After that `CliFrontend#executeProgram` calls `ClusterClient#run`, causing
the start of the job preparation process.
Further method `YarnClusterClient#submitJob` calls
`YarnClusterClient#stopAfterJob` which ensures that the YarnJobManager shuts
down after the job completes, and calls `ClusterClient#runDetached` that sends
job on the cluster.
**how the bug occurs:**
If the error will be thrown after `AbstractYarnClusterDescriptor#deploy`,
but before sending job on the cluster, the jobmanager never shuts down the
cluster.
**changes:**
This pull request defers cluster startup until the job has been fully
assembled.
**additional Information:**
- these changes do not affect the work of FLIP-6
- explanation for rows 330-331 in `FlinkYarnSessionCli`:
After` "flink run ..."` in command line Flink creates instance of
`CliFronted`.
Befor creating instance of `CliFrontend` static block in this class is
executed. It creates instances of `FlinkYarnSessionCli`, `FlinkYarnCli`,
`DefaultCli `and puts it in static LinkedList.

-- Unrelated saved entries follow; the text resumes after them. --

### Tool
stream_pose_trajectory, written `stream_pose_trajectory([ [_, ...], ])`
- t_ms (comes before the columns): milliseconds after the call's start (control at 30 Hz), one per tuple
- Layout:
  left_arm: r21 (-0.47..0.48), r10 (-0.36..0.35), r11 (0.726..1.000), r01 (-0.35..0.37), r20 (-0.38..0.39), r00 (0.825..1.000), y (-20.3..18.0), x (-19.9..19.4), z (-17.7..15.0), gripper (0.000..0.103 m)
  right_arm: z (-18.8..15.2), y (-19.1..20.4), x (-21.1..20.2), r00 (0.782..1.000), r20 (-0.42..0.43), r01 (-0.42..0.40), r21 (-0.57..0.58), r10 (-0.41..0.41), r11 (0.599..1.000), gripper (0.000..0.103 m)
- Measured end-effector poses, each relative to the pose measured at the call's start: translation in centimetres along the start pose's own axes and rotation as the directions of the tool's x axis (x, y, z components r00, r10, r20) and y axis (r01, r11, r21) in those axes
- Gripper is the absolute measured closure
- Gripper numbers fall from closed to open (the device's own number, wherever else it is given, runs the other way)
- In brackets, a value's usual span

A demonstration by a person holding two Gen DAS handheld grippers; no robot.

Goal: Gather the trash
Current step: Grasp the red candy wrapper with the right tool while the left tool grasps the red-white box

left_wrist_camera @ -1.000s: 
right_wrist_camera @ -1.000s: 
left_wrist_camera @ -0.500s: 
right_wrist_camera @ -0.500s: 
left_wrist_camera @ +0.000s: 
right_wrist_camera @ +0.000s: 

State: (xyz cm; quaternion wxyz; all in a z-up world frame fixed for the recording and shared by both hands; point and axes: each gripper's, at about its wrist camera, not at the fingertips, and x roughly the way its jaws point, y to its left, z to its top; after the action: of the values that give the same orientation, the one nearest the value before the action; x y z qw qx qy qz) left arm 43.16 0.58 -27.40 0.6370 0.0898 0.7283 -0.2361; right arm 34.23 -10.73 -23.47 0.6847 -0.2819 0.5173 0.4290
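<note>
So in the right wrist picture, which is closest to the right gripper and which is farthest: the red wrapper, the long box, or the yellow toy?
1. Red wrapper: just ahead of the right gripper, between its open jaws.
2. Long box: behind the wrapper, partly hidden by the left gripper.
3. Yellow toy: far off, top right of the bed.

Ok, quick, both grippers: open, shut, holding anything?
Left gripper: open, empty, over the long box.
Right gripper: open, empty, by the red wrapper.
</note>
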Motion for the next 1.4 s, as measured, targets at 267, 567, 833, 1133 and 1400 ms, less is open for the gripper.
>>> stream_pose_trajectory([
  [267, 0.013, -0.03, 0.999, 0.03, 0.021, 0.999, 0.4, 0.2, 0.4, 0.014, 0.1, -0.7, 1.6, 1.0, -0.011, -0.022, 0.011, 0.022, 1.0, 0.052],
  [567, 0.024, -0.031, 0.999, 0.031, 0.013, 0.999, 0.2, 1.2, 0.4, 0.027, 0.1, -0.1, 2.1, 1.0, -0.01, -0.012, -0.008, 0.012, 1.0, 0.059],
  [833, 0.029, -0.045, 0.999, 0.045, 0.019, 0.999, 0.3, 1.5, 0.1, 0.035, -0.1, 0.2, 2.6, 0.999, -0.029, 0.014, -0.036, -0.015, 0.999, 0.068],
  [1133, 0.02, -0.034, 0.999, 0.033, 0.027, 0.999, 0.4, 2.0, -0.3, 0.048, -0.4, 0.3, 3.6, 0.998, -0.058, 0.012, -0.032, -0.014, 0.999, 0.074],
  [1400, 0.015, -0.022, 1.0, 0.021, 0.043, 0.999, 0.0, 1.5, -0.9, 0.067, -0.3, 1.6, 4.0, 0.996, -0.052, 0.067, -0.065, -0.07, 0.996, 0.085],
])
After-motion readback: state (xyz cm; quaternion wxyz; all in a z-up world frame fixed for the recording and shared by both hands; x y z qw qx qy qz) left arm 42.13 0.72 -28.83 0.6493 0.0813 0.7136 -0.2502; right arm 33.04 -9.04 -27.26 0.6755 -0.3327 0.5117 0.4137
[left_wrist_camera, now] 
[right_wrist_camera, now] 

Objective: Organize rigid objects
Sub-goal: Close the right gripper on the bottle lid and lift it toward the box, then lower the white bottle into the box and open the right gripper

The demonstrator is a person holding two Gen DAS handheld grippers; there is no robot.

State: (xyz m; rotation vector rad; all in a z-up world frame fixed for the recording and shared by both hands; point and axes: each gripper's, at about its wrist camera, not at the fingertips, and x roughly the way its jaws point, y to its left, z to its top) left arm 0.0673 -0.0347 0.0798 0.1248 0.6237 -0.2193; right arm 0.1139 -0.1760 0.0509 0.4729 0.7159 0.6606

In the case of real work, every time a new JVM starts.
In the case of executing tests in flink-yarn-tests, launchig job in
different modes occures in one JVM and static block in `CliFrontend ` is
executed only once.
Therefore once created instance of `FlinkYarnSessionCli ` is reused by all
tests in class.
`YARNSessionCapacitySchedulerITCase#testDetachedPerJobYarnCluster` and
`#testDetachedPerJobYarnClusterWithStreamingJob` during execution change
`private boolean detachedMode` in `FlinkYarnSessionCli `to true.
If after them will run
`YARNSessionCapacitySchedulerITCase#perJobYarnCluster` or
`#perJobYarnClusterWithParallelism`, because of the changed `detachedMode `in
`FlinkYarnSessionCli `they will go the wrong execution way.
A previous version of this part of the code was based on the fact that the
field is a priori false and only checks whether it is necessary to change it to
true.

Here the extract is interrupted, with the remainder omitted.